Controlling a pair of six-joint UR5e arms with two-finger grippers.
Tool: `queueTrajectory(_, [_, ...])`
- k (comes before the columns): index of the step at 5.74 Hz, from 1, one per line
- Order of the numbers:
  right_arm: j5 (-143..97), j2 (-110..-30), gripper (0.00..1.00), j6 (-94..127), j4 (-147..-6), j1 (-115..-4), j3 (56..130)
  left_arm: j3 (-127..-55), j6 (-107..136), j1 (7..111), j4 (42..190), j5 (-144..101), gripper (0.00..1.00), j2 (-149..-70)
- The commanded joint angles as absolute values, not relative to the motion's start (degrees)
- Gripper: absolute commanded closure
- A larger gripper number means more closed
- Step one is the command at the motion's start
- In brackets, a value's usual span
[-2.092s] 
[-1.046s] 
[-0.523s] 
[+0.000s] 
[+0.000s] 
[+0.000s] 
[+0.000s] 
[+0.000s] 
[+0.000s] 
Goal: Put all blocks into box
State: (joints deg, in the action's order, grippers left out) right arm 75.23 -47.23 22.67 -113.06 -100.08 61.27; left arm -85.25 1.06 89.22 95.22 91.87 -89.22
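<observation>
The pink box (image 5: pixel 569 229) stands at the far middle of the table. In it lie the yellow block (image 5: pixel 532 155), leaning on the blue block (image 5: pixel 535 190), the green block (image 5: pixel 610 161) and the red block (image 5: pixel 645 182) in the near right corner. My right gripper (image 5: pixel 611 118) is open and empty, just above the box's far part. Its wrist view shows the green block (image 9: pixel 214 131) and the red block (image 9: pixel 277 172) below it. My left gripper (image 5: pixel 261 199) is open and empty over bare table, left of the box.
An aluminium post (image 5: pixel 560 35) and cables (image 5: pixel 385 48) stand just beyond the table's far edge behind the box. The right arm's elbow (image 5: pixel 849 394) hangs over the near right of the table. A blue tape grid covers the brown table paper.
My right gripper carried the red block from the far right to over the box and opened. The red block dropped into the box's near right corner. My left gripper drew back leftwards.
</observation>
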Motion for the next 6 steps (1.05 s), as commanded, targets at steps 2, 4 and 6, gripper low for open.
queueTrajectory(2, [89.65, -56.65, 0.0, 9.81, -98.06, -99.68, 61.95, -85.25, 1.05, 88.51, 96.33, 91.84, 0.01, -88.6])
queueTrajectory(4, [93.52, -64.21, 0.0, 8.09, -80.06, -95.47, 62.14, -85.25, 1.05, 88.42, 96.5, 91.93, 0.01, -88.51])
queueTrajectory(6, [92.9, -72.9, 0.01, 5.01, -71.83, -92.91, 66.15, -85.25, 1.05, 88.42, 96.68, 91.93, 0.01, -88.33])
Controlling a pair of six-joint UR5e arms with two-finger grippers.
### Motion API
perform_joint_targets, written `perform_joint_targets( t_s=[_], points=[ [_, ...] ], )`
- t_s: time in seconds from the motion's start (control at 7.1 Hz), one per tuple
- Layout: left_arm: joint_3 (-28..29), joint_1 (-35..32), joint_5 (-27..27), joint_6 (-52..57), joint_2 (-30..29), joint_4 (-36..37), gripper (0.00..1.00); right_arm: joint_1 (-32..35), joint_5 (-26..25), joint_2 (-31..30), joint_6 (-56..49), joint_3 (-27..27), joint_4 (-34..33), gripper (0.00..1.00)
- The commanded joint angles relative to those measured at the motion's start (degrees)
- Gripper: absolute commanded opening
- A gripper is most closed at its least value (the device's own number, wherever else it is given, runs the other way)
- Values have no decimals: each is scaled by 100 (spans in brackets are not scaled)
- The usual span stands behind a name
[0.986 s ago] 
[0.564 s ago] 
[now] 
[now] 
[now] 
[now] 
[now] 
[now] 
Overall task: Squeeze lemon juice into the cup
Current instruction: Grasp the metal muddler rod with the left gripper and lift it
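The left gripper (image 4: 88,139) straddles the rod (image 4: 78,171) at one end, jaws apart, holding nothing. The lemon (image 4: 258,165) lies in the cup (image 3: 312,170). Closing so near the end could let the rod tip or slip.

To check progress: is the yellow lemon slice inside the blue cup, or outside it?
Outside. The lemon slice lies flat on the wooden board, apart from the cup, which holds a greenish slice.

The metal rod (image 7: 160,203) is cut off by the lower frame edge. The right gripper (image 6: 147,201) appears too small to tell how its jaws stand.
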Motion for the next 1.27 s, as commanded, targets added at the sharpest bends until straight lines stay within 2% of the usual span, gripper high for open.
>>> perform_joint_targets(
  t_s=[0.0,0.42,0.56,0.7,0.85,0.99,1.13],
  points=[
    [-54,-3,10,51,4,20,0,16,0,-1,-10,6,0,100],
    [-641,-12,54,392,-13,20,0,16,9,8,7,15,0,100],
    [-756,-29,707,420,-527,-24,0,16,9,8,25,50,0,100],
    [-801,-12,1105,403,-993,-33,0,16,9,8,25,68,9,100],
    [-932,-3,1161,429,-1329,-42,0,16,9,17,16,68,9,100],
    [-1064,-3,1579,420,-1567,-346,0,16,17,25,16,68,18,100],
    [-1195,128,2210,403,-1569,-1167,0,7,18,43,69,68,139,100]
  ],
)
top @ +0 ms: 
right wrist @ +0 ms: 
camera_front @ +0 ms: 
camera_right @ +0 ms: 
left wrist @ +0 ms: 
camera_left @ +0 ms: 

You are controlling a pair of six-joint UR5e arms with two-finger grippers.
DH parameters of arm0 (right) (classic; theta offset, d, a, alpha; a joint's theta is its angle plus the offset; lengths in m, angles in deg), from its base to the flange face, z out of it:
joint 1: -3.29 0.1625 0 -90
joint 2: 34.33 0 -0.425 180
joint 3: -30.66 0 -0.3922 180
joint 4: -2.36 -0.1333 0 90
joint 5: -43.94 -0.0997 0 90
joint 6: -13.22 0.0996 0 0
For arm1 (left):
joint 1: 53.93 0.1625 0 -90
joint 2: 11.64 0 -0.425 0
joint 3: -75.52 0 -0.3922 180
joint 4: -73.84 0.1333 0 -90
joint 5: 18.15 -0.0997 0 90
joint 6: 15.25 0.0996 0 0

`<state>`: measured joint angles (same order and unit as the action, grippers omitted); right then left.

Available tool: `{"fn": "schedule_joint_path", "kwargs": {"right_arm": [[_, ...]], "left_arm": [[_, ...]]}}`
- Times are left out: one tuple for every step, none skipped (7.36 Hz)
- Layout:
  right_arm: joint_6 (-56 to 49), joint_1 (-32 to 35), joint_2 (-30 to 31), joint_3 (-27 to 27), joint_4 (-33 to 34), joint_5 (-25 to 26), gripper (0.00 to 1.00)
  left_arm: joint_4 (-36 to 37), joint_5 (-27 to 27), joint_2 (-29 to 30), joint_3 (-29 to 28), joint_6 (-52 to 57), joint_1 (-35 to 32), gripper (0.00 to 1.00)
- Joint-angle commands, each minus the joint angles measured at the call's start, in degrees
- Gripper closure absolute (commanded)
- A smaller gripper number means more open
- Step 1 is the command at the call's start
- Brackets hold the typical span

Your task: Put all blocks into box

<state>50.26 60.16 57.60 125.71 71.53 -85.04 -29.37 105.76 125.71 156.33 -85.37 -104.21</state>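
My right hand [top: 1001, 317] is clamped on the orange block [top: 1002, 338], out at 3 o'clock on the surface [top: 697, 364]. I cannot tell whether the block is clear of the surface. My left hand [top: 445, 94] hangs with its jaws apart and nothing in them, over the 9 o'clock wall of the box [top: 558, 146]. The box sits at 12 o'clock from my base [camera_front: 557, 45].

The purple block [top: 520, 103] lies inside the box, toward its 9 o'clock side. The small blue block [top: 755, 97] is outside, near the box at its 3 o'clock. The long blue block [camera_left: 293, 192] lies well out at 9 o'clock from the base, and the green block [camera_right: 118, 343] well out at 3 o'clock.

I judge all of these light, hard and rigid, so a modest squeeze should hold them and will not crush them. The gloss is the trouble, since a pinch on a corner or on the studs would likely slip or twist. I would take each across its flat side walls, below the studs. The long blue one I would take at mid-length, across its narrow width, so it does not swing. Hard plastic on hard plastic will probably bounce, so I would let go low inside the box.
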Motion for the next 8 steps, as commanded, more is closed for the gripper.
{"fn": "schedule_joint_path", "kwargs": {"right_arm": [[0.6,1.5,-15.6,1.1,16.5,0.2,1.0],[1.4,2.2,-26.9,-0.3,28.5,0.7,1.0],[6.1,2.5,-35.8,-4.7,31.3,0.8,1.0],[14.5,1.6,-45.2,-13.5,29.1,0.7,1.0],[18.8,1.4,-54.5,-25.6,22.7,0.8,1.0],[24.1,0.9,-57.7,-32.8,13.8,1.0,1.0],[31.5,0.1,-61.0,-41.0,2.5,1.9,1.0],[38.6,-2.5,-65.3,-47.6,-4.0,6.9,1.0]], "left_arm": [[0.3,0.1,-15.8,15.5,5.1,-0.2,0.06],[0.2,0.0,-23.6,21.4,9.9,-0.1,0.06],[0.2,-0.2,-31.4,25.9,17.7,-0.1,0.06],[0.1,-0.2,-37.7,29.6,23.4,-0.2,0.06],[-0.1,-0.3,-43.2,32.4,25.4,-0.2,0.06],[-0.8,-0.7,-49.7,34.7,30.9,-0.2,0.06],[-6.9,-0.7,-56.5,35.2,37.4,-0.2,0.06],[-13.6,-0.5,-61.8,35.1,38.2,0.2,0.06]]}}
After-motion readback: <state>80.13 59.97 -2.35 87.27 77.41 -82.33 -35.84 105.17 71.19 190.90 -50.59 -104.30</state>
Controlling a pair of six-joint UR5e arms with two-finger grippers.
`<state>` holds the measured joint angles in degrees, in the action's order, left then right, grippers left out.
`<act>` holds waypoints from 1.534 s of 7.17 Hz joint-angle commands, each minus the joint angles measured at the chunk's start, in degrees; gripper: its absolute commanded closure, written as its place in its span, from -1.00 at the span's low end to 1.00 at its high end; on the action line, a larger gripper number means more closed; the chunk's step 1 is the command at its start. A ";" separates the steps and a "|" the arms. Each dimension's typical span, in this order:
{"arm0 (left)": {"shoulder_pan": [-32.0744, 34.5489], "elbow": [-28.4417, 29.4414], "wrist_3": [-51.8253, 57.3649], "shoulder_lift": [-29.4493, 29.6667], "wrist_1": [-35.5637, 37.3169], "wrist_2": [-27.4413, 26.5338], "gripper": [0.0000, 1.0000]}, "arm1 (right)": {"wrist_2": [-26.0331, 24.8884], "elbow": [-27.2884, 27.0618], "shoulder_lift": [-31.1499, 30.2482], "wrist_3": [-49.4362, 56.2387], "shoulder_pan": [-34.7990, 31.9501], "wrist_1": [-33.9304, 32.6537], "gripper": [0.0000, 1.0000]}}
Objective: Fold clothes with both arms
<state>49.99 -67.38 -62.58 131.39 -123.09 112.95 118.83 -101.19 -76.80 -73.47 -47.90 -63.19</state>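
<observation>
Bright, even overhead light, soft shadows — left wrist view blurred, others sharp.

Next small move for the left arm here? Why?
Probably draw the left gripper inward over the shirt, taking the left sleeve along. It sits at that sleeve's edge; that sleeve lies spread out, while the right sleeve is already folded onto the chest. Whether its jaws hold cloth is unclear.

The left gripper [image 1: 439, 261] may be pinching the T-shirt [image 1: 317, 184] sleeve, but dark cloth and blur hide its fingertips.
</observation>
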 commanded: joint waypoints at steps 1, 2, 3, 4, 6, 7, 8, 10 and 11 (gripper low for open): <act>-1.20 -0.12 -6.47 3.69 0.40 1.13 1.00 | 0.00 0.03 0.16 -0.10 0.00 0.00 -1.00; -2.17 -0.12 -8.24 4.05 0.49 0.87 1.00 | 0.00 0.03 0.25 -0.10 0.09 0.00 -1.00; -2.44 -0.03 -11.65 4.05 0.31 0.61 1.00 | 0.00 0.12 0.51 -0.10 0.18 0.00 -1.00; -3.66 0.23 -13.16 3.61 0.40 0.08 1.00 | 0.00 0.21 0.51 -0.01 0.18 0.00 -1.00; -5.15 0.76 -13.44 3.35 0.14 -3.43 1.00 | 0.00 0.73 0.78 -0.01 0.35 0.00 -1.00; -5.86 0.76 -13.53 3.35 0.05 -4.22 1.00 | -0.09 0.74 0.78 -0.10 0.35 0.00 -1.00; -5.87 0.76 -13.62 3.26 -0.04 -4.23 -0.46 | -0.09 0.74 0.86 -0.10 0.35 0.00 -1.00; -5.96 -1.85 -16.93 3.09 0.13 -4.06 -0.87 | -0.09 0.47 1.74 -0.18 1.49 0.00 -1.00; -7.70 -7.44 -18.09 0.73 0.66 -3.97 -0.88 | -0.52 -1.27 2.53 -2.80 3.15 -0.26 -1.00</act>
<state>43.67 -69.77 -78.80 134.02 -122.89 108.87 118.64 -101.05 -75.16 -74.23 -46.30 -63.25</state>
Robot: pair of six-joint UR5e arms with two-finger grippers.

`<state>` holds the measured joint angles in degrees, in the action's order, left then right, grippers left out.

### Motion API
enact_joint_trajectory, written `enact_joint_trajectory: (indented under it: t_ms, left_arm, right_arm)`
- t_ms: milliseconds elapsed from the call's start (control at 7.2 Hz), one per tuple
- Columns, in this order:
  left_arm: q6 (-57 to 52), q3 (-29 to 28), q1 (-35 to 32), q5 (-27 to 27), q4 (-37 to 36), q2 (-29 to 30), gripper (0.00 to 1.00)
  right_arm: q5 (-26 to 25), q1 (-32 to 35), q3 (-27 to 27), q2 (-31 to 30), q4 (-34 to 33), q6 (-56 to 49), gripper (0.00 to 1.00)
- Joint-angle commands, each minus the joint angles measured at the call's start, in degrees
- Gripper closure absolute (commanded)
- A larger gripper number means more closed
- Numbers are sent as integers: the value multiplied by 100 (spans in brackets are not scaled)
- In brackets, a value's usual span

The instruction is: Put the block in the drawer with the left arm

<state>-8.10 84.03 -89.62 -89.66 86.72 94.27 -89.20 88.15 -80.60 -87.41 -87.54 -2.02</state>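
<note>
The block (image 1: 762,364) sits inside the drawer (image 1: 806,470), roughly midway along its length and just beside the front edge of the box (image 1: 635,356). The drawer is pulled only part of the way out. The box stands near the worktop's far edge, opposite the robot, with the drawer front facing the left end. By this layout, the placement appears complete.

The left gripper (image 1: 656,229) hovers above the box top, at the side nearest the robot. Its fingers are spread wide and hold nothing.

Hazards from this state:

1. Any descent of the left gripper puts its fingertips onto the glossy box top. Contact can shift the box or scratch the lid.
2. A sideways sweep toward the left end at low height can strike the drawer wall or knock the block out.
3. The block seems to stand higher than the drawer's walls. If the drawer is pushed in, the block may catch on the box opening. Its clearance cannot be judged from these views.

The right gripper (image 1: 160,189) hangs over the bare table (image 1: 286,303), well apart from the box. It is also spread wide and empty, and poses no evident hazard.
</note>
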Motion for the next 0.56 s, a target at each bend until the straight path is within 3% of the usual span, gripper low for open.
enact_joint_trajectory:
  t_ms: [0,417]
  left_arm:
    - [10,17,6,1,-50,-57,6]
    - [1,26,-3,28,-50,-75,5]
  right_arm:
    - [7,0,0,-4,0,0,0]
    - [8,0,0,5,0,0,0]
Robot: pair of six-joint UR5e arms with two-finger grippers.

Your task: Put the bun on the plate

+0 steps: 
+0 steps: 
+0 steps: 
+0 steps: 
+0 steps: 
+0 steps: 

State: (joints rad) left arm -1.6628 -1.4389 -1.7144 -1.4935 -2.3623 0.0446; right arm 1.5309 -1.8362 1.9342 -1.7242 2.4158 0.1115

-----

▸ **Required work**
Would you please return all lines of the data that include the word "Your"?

▸ **Exercise solution**
Your task: Put all blocks into box
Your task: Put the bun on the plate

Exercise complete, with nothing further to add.